Kencan itu berjalan luar biasa. Tawa, obrolan mendalam, bahkan sentuhan tangan yang terasa begitu alami. Arya merasa seperti mimpi. Inilah cinta yang selama ini ia cari, ditemukan berkat ciptaannya sendiri.

Namun, di kencan ketiga mereka, Lintang bertanya, "Arya, kenapa kamu begitu yakin dengan algoritma itu? Apa kamu benar-benar percaya bahwa cinta bisa diprediksi?"

Arya menjelaskan teorinya, tentang bagaimana Amor menghilangkan bias dan menemukan kecocokan sejati. Lintang mendengarkan dengan seksama, namun matanya menyimpan keraguan.

"Tapi, Arya," kata Lintang pelan, "Bukankah cinta itu lebih dari sekadar kecocokan? Bukankah ada keajaiban, ketidakpastian, bahkan sedikit rasa sakit yang membuatnya begitu berharga? Apa kamu benar-benar ingin mereduksi cinta menjadi serangkaian angka?"

Pertanyaan Lintang menghantam Arya seperti petir. Ia terdiam, mencoba memahami maksudnya. Ia selalu menganggap cinta sebagai masalah yang bisa dipecahkan, sebuah persamaan yang perlu diselesaikan. Tapi Lintang benar. Cinta tidak sesederhana itu.

Malam itu, Arya tidak bisa tidur. Kata-kata Lintang terus terngiang di benaknya. Ia mulai meragukan Amor. Apakah ia telah dibutakan oleh ambisinya sendiri? Apakah ia telah melupakan esensi sejati dari cinta?

Keesokan harinya, Arya memutuskan untuk melakukan sesuatu yang radikal. Ia mematikan Amor. Ia menghapus semua data profil pengguna, memutus semua koneksi. Ia ingin merasakan cinta tanpa bantuan algoritma, tanpa jaminan kecocokan.

Ia menemui Lintang di taman kota. "Lintang," kata Arya, "Aku sudah mematikan Amor."

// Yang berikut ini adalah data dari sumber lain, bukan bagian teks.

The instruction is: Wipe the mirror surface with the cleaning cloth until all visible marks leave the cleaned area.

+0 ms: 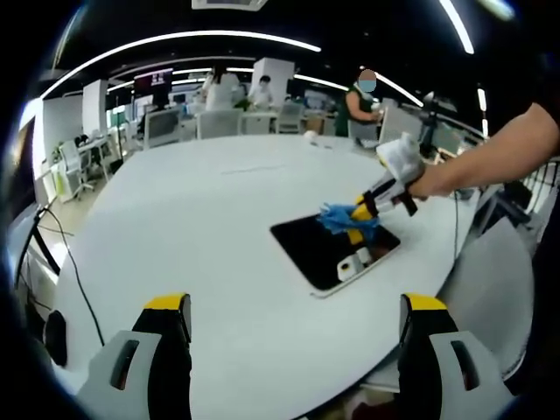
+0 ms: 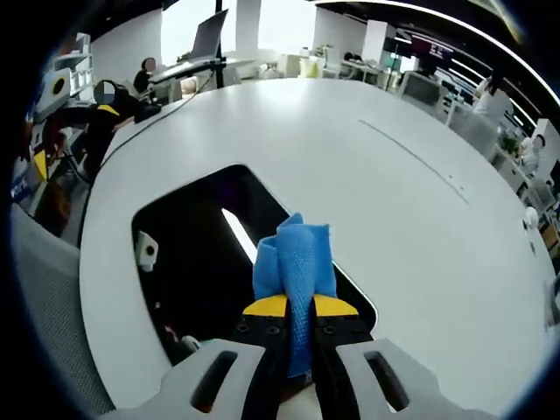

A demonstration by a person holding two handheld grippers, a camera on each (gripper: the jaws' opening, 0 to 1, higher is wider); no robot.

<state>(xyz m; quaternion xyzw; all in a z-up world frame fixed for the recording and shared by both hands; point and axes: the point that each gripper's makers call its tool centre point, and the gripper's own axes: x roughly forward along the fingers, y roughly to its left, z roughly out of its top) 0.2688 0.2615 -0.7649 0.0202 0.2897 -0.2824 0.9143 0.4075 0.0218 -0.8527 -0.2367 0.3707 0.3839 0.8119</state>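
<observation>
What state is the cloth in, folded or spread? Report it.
Folded. The blue cloth is bunched into a thick wad, pinched between the shut jaws of the right claw, over the dark mirror lying flat on the table.

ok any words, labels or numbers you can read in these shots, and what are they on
None can be read.
Wall screen far across the room: bright marks, too blurred to read.
Mirror, blue cloth, white table: no text on them.
</observation>
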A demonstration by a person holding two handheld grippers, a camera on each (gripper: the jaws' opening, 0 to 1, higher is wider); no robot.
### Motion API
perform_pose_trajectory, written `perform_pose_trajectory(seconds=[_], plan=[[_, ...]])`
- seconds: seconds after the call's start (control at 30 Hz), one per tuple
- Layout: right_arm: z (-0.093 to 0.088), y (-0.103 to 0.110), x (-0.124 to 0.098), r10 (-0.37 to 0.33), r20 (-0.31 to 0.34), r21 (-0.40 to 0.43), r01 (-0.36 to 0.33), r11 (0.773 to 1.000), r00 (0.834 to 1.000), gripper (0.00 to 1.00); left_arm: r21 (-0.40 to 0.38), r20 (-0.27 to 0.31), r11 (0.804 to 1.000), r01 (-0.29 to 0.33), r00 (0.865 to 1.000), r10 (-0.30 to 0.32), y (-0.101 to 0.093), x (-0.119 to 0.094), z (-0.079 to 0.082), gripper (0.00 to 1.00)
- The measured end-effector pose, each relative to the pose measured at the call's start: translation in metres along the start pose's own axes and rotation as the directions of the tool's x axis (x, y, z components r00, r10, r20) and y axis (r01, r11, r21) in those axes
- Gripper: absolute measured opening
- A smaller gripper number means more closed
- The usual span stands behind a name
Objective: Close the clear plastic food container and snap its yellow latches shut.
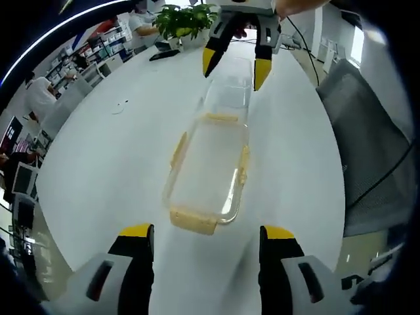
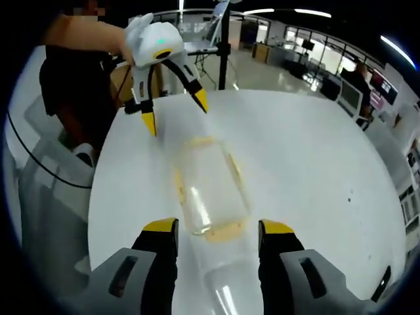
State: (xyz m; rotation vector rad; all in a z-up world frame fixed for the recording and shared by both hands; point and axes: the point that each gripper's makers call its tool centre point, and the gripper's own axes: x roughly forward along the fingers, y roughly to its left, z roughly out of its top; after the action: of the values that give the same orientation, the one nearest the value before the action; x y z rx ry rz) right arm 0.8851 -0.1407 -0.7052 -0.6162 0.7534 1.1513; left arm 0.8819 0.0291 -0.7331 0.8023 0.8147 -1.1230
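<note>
A clear plastic food container [image 1: 207, 172] lies lengthwise on the white table [image 1: 111, 157], with yellow latches on its near end [image 1: 193, 221] and both long sides. Its clear lid [image 1: 230, 95] lies open and flat beyond the far end. My left gripper [image 1: 207, 233] is open, just short of the near end latch. Across from it, my right gripper [image 1: 235, 69] hangs open over the lid. In the right gripper view the lid [image 2: 230, 289] runs between the open jaws of my right gripper [image 2: 218, 228]. The container [image 2: 210, 190] lies ahead, and the left gripper [image 2: 176, 111] is open beyond it.
A potted plant [image 1: 187, 20] and a dark flat object [image 1: 164, 56] sit at the table's far edge. A grey chair [image 1: 367, 151] stands by the right side. A person's arm [image 2: 85, 33] holds the left gripper. A dark stand [image 2: 225, 39] rises behind the table.
</note>
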Motion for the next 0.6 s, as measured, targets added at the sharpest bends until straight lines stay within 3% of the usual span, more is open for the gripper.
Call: perform_pose_trajectory(seconds=[0.6], plan=[[-0.013,0.001,0.02,0.071,-0.083,-0.055,-0.075,0.996,0.994,0.47,0.09,-0.018,0.993,0.077,0.997,-0.075,0.015,0.016,0.0,0.59]])
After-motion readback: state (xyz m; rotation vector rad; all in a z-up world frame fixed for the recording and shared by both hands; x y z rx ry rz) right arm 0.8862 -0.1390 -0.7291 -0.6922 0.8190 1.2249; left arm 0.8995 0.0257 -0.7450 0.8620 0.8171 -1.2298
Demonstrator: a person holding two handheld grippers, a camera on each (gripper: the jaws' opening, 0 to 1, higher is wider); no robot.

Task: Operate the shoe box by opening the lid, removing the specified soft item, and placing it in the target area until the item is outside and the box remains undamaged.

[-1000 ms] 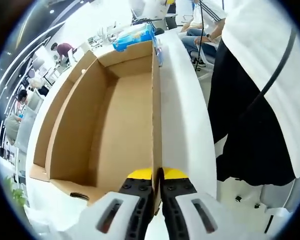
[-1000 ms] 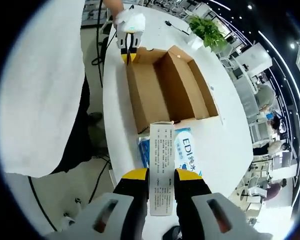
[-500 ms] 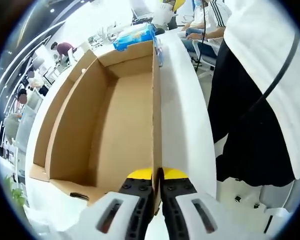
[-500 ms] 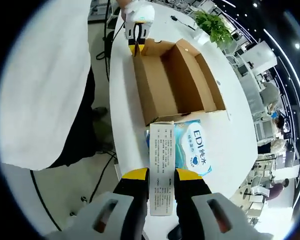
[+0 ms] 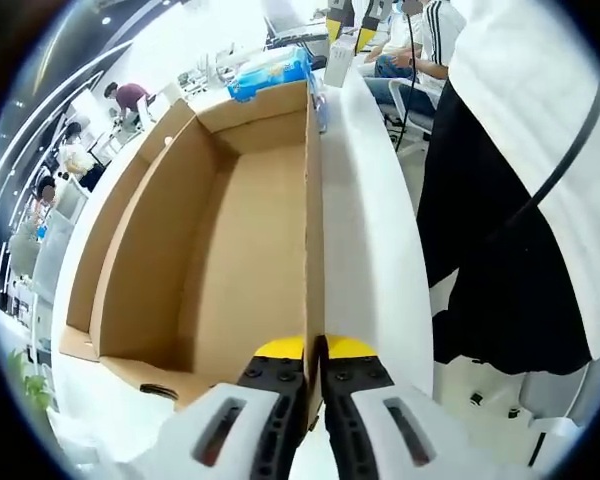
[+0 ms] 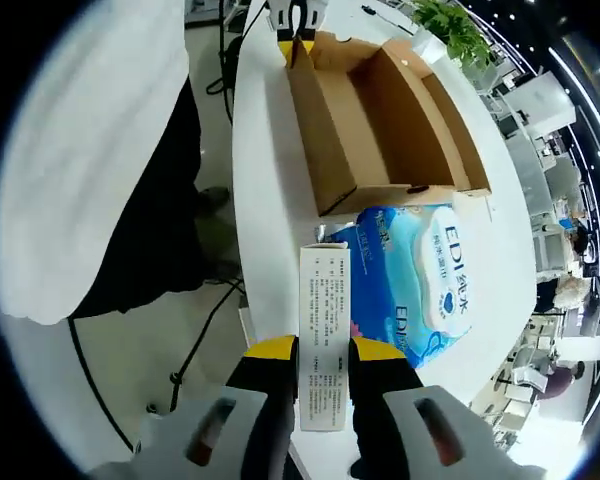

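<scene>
Right gripper view: right gripper (image 6: 323, 352) jaws clench a carton (image 6: 324, 330); tissue pack (image 6: 412, 280) lies beside the box (image 6: 380, 120). Left gripper (image 5: 314, 352) jaws pinch the box wall.

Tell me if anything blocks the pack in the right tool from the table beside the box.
Nothing visible does. The right tool holds the pack above bare table edge, beside the blue tissue package and short of the box.

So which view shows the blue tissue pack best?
The right gripper view: the blue tissue pack lies in full on the white table beside the cardboard box. The left gripper view shows its edge beyond the box's far wall.
</scene>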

Lintang menatapnya dengan terkejut. "Kenapa?"

"Karena kamu benar," jawab Arya. "Cinta tidak bisa diprediksi. Cinta adalah tentang mengambil risiko, tentang menerima ketidaksempurnaan, tentang belajar mencintai bukan hanya kelebihan, tapi juga kekurangan."

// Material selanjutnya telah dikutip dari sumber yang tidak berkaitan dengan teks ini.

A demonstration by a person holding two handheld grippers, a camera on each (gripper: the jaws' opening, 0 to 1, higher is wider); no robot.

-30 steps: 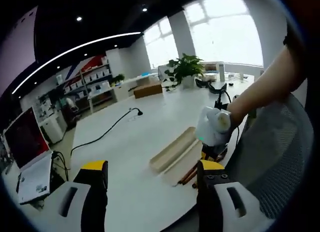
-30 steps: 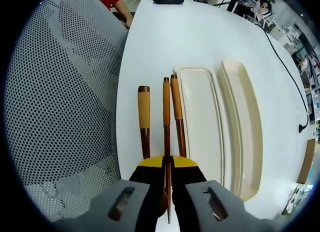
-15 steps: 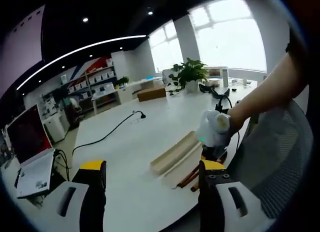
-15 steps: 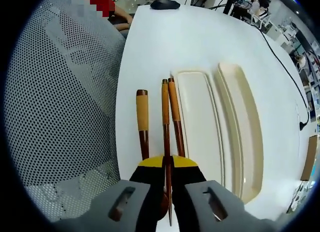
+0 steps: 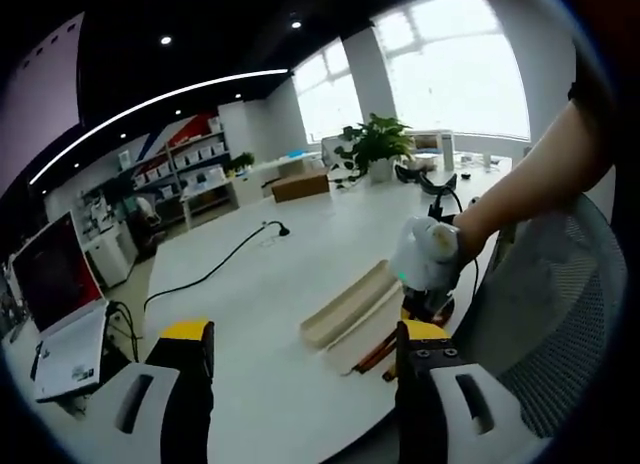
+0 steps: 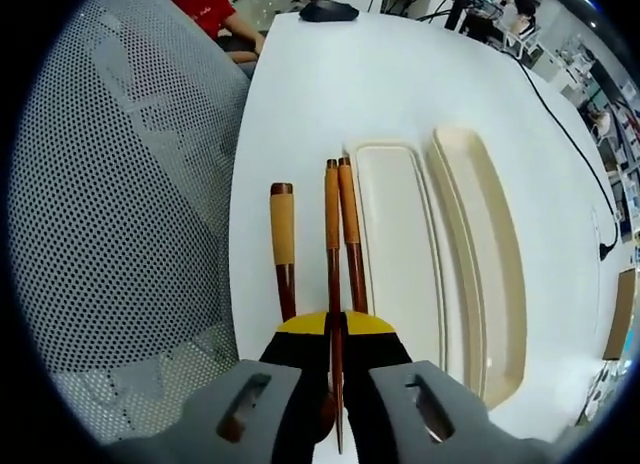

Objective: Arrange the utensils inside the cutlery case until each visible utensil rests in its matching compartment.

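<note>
In the right gripper view, going left to right: a mesh chair back (image 6: 120, 184) fills the left side, then the white table (image 6: 300, 94), on which three wooden utensils lie side by side with their long axes running from the bottom of the frame toward the top. Leftmost is a wooden-handled utensil (image 6: 283, 249), lying apart from the others. Next is a chopstick (image 6: 332, 244), which the right gripper (image 6: 336, 329) clenches between its closed yellow-tipped jaws at bottom centre, so the stick runs straight ahead along the jaws. Just to its right, a second chopstick (image 6: 350, 234) lies touching the left rim of the cutlery case (image 6: 400, 244), whose two long cream trays run parallel to the sticks in the centre right.

The coming move looks to turn on a short shift to the right, keeping the stick parallel to the nearer tray.

In the left gripper view, the left gripper (image 5: 300, 344) hangs wide open at the bottom, well apart from the case at centre right, so the right one is nearer.
</note>
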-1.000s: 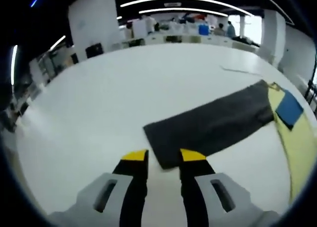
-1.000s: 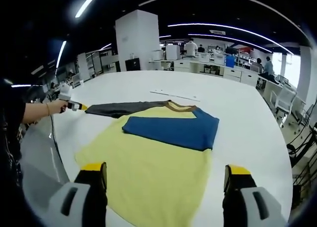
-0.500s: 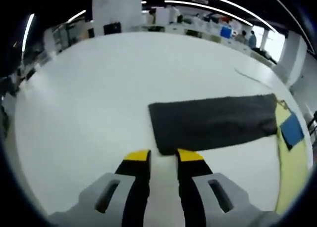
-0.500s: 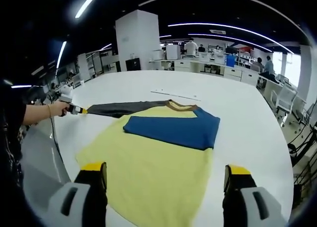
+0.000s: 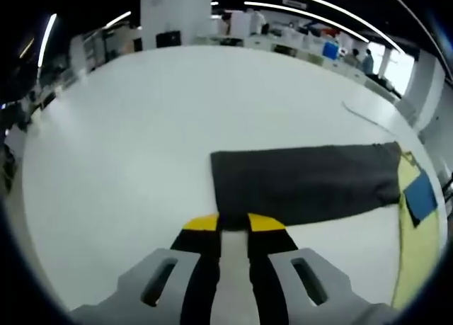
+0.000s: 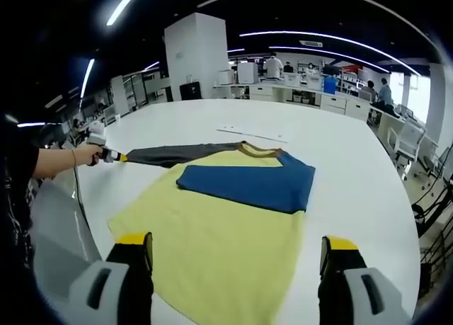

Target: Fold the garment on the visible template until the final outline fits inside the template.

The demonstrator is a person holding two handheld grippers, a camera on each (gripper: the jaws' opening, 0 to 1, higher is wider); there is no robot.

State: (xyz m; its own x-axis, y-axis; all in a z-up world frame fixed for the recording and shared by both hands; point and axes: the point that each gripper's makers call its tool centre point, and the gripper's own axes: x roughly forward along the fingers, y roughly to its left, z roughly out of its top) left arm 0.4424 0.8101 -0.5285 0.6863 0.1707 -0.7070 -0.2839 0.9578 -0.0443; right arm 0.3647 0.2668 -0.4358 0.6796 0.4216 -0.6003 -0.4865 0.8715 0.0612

Lintang tersenyum. "Jadi, apa yang akan kamu lakukan sekarang?"

Arya mengulurkan tangannya. "Aku akan mencoba mengenalmu, Lintang. Tanpa algoritma, tanpa jaminan. Hanya aku dan kamu."

Lintang menerima uluran tangan Arya. Genggaman mereka erat, hangat, dan penuh harapan. Di taman kota yang ramai, di bawah langit senja yang indah, Arya menyadari bahwa algoritma tercanggih sekalipun tidak bisa menandingi keajaiban hati manusia. Karena hati, dengan segala kerentanannya, dengan segala ketidakpastiannya, adalah algoritma cinta yang paling sempurna. Arya akhirnya mengerti, terkadang, untuk menemukan cinta sejati, kita harus melepaskan kendali dan membiarkan hati kita memimpin. Dan mungkin, hanya mungkin, di sanalah kebahagiaan sejati berada.